Il y a quelques jours, j’ai eu la surprise de recevoir un colis inattendu de la part de Noeve, assorti d’un petit mot disant en gros : « Salut Pierrick, voici quelques mangas qui devraient te plaire, ça parle de ce que tu aimes : des gens malheureux qui veulent baiser ! » (possible qu’une partie soit inventée cependant). Les bougres ont eu le nez creux puisque sur les quatre titres reçus, les deux premiers lus m’ont déjà fait forte impression. En effet, en présentant chacun à leur façon un tandem de personnages en proie à un certain malheur, cherchant à tromper sa détresse via un secours affectif, Nous irons manger du crabe et Scum’s Wish m’ont tous deux convaincu, via de vraies qualités esthétiques et narratives.

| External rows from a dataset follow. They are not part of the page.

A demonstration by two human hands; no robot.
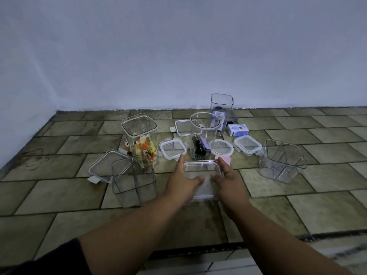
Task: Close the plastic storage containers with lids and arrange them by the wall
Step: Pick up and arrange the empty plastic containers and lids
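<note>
On the tiled floor (278, 211), front and centre, sits a clear square container (200, 179), left hand (181, 180) and right hand (228, 180) clasping its sides, fingers curled round. Loose lids (173, 149) lie just behind, the wall (178, 56) beyond.

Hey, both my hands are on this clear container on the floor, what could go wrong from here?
1. The container sits just in front of the tall round jar; lifting it forward may tip that jar.
2. The left hand is close to the empty square container, so an elbow swing could knock it.
3. Several loose lids differ in shape: the round lid likely won't fit this squarish rim.
</note>
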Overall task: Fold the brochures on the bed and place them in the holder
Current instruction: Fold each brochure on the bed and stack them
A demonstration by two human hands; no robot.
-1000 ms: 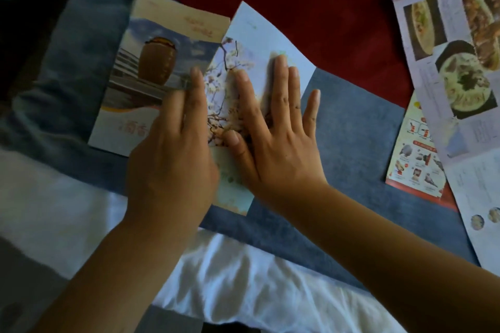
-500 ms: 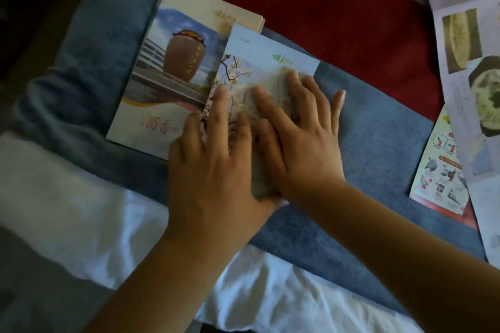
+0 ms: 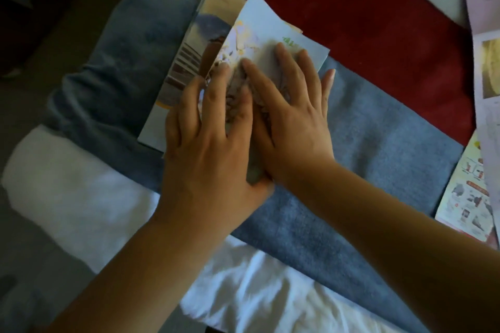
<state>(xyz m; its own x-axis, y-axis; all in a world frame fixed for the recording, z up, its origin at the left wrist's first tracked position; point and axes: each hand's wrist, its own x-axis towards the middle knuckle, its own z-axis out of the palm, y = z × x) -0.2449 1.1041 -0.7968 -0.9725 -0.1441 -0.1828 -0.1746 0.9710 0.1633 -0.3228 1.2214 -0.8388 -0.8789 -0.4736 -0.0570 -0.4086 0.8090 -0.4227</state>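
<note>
Pressing with fingers spread flat, left hand [image 3: 205,149] and right hand [image 3: 292,116] pin the brochure [image 3: 270,21], its blossom panel [image 3: 243,38] now folded farther over the jar panel [image 3: 189,59] beside the left fingers; crease seemingly almost set.

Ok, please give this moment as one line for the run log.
step: pressing fold | left hand: flat on blossom-print brochure | right hand: flat on same brochure | holder: not in view

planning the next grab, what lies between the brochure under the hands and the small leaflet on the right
In the head view, only bare blue blanket lies between the brochure and the small leaflet.
</note>
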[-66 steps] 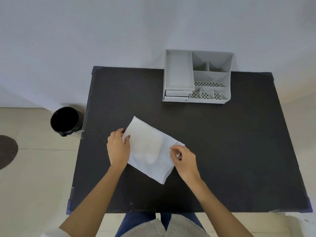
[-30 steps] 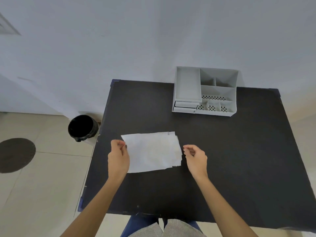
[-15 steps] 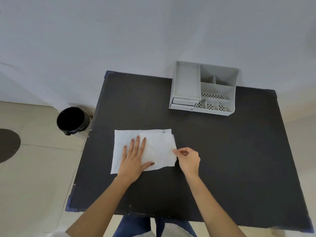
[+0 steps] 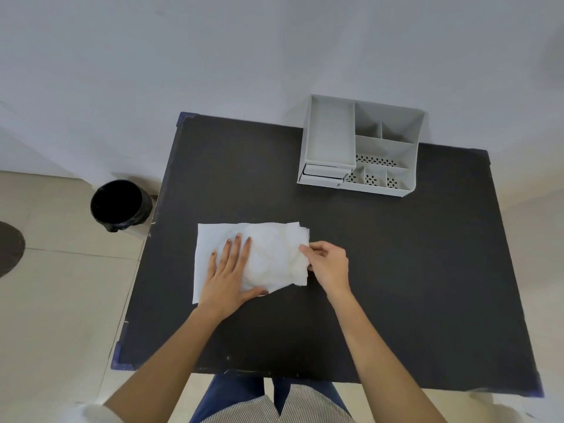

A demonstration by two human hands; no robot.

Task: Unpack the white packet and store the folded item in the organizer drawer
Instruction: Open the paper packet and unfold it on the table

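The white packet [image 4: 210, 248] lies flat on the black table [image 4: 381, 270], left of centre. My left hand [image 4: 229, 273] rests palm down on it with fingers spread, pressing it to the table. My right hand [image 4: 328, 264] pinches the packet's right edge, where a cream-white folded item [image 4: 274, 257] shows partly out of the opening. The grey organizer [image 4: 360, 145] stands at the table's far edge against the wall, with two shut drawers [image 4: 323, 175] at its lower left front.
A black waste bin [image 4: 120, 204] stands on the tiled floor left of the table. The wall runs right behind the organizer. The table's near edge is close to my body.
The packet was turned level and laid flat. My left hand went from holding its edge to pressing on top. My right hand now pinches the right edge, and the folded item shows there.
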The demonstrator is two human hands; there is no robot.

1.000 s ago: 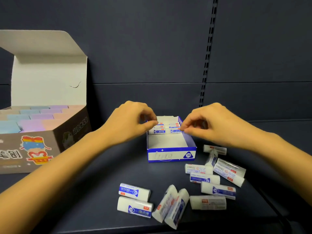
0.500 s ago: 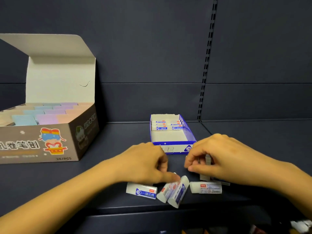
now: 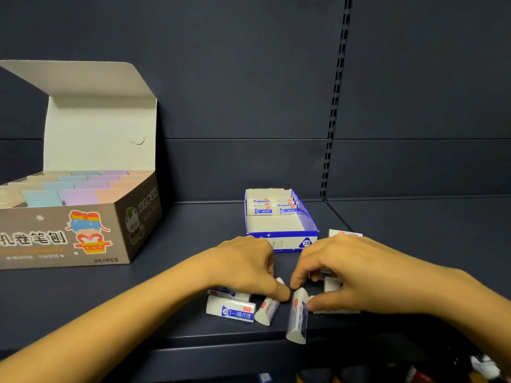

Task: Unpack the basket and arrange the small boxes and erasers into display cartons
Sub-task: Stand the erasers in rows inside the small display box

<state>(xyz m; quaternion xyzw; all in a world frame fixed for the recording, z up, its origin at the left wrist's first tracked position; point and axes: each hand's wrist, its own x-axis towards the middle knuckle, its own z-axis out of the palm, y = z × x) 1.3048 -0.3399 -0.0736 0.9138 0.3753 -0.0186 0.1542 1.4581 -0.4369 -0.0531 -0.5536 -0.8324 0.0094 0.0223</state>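
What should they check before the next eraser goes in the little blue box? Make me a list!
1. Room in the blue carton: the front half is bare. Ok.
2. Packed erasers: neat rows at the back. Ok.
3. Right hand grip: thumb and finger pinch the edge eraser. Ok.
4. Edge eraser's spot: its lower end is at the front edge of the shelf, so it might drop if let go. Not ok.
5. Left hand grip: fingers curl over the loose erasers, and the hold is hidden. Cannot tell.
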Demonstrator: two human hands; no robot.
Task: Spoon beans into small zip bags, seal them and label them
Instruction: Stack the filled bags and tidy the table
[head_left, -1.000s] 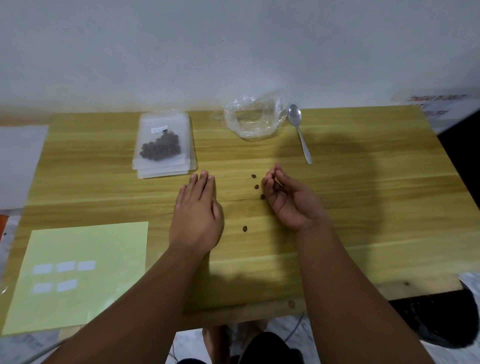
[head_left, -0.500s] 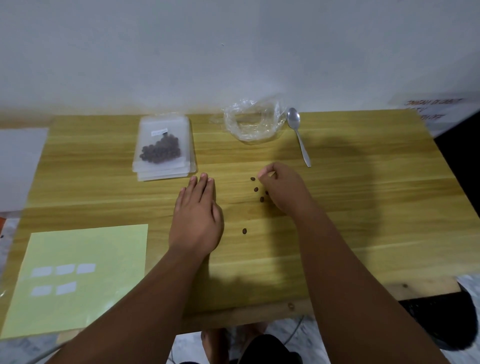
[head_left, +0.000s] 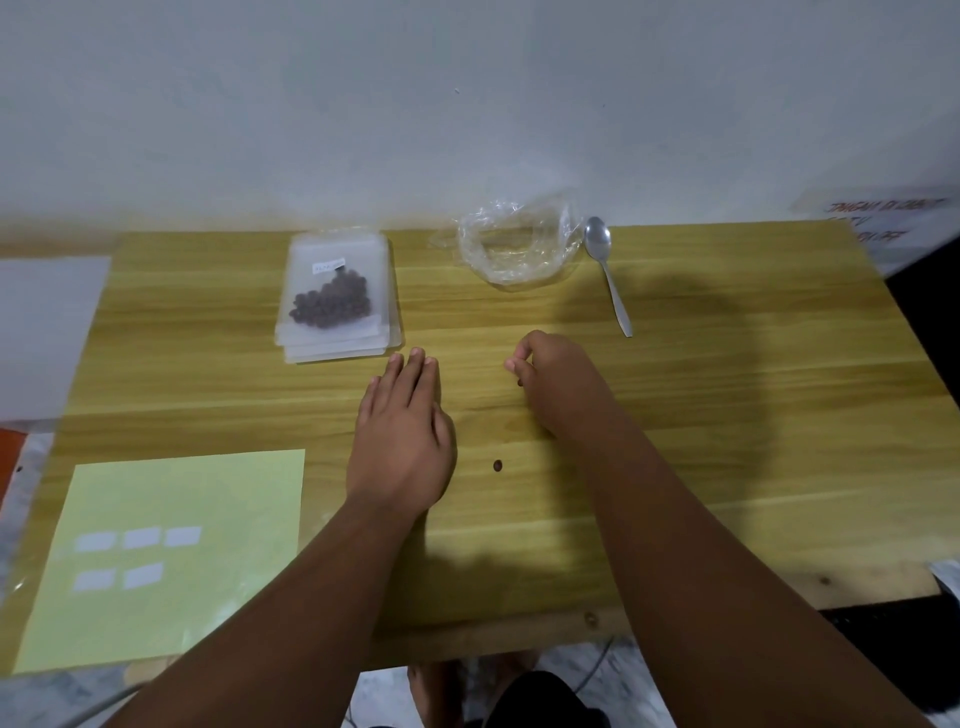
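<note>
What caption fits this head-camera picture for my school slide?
Right hand curled by a bean on the table, left hand flat, filled bag and spoon behind.

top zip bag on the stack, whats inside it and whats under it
Inside the top zip bag lies a clump of dark beans; a white label shows near its far end. Under it, only edges of more clear bags show; their contents are covered.

A labelled zip bag of dark beans lies flat atop empty bags; the spoon lies apart.
</note>
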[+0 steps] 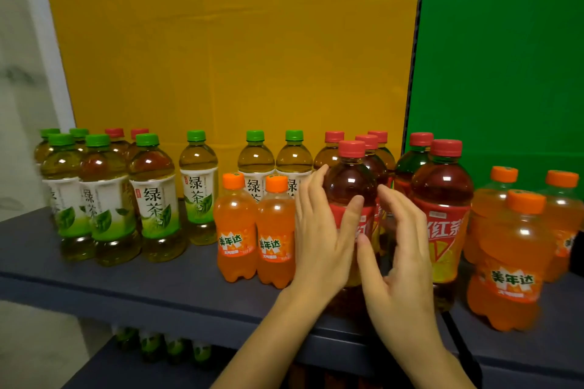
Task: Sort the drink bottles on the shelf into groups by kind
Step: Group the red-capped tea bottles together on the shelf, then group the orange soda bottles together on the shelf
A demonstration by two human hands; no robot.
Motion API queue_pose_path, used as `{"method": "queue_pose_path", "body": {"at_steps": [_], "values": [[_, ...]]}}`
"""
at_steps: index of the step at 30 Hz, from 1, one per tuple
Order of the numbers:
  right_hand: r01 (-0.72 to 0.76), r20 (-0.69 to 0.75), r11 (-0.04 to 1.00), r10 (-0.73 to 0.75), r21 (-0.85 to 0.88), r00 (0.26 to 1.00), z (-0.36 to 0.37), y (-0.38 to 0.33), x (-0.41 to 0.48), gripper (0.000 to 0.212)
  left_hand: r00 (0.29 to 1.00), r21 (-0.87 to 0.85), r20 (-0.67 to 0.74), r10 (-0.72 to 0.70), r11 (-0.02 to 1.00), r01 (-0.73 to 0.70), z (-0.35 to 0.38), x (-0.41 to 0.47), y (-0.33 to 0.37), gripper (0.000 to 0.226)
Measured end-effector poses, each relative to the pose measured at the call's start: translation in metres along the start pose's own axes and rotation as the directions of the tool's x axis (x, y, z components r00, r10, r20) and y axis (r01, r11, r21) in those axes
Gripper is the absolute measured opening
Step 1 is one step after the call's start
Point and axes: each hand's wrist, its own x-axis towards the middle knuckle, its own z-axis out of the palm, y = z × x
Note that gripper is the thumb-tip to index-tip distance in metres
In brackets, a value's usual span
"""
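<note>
A dark shelf (151,278) carries three kinds of bottle. Green-capped green tea bottles (104,199) cluster at the left, with two red-capped ones behind them. One more green tea (198,186) stands alone, and two others (256,161) are behind two small orange sodas (235,230). Red-capped black tea bottles (442,199) stand right of centre, with orange sodas (508,262) at the far right. My left hand (319,230) and right hand (401,256) flank one black tea bottle (350,180) with fairly straight fingers. My left thumb lies across its label. The hands hide its lower half.
A yellow panel (234,57) and a green panel (505,57) back the shelf, with a dark seam between them. On a lower shelf are several green tea bottles (158,346). A white wall (22,73) is at the left.
</note>
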Motion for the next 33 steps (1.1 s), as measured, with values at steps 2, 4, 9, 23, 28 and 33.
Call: {"method": "queue_pose_path", "body": {"at_steps": [2, 4, 9, 23, 28, 33], "values": [[0.017, -0.044, 1.0, -0.017, -0.013, 0.999, 0.006, -0.007, 0.0, 0.049, 0.998, 0.053, 0.033, 0.053, 0.997, -0.055, -0.014, 0.0, -0.005, 0.069], [0.037, -0.102, 0.999, -0.04, -0.032, 0.994, 0.013, -0.014, 0.0, 0.045, 0.992, 0.089, 0.002, 0.129, 0.988, -0.129, -0.033, -0.002, -0.015, 0.053], [0.056, -0.132, 0.998, -0.058, -0.015, 0.99, 0.039, -0.035, -0.003, 0.041, 0.946, 0.177, -0.231, 0.23, 0.965, -0.191, -0.088, -0.004, -0.056, 0.038], [-0.629, 0.332, 0.76, 0.558, 0.164, 0.76, 0.115, -0.02, 0.0, 0.061, 0.881, -0.421, 0.287, -0.375, 0.777, 0.468, -0.118, 0.017, -0.11, 0.045], [-0.623, 0.329, 0.761, 0.55, 0.181, 0.768, 0.111, -0.032, -0.007, 0.065, 0.903, -0.433, 0.245, -0.353, 0.793, 0.428, -0.129, 0.011, -0.099, 0.037], [-0.655, 0.375, 0.688, 0.544, 0.312, 0.75, 0.089, -0.052, -0.022, 0.057, 0.881, -0.484, 0.318, -0.35, 0.739, 0.469, -0.143, -0.004, -0.07, 0.041]]}}
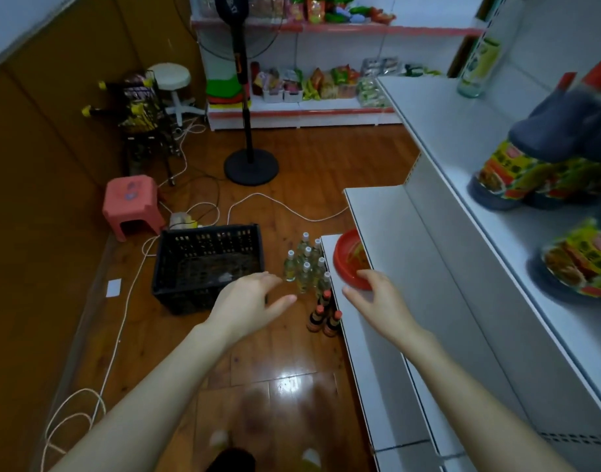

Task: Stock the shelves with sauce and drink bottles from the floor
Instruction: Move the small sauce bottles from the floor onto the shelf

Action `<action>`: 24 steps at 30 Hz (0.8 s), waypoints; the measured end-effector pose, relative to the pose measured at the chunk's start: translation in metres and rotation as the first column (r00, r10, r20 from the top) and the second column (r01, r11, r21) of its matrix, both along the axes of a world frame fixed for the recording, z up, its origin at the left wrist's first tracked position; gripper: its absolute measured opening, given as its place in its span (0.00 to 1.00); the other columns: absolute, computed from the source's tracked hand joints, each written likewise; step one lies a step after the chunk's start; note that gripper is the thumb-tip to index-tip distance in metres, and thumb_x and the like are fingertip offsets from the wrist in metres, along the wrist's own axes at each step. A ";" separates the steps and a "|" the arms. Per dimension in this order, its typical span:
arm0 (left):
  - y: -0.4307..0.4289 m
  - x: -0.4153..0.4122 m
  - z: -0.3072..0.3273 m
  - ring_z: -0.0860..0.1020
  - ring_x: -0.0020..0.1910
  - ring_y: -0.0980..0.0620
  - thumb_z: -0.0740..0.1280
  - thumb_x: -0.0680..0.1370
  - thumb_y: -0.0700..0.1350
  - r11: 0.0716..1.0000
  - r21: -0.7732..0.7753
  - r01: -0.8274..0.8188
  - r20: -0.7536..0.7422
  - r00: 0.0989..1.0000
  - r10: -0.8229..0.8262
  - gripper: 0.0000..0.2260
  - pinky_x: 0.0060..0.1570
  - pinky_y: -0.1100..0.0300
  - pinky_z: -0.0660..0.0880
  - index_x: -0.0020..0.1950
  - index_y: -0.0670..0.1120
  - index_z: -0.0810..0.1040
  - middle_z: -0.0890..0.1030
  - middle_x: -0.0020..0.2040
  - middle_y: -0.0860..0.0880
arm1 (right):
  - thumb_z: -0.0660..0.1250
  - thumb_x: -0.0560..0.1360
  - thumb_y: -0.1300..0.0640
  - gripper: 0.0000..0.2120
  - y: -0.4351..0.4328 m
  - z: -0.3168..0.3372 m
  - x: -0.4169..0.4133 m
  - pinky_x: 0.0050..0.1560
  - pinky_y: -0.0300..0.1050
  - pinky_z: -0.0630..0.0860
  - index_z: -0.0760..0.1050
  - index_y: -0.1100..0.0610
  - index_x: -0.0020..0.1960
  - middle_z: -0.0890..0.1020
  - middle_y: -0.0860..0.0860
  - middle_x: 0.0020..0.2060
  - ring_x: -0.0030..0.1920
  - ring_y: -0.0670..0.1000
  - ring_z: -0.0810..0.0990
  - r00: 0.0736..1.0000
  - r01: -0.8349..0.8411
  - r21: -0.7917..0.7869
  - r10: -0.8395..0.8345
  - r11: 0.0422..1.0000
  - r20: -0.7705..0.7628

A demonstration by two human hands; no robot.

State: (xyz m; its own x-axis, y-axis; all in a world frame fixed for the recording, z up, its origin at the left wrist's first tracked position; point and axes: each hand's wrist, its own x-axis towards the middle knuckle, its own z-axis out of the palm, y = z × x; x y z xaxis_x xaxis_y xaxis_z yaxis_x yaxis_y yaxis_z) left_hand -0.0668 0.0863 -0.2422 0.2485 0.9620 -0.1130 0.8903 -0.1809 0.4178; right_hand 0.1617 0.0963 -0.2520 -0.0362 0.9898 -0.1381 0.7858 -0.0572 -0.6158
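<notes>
Both arms stretch forward, left hand and right hand spread wide, holding nothing. Drink bottles and sauce bottles stand on the floor beside the shelf; probably best gripped low on the necks, kept upright

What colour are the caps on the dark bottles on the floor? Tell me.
Red, on the dark bottles; head view shows it.

Black crate, pink stool
</notes>
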 end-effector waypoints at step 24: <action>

Voyons donc tout cela !
Nous sommes dans les deux cas face à des seinen écrits par des femmes, entre le drame et la romance, mais dont l’un a des velléités clairement érotisantes (Nous irons manger du crabe) là où l’autre, Scum’s Wish, fait davantage dans la retenue, notamment du fait de son cadre lycéen. Les deux séries sont également assez courtes, celle de Gino0808 faisant 9 tomes, alors que celle de Mengo Yokoyari en fait 8.
Et dans les deux cas, comme je l’ai dit en introduction, on retrouve des thématiques plus ou moins similaires, où le contact charnel devient un moyen de tromper le malheur, l’ennui, la frustration amoureuse… Des thématiques qui me parlent donc, appréciant vraiment les histoires mettant en scène de la romance traitée de façon adulte.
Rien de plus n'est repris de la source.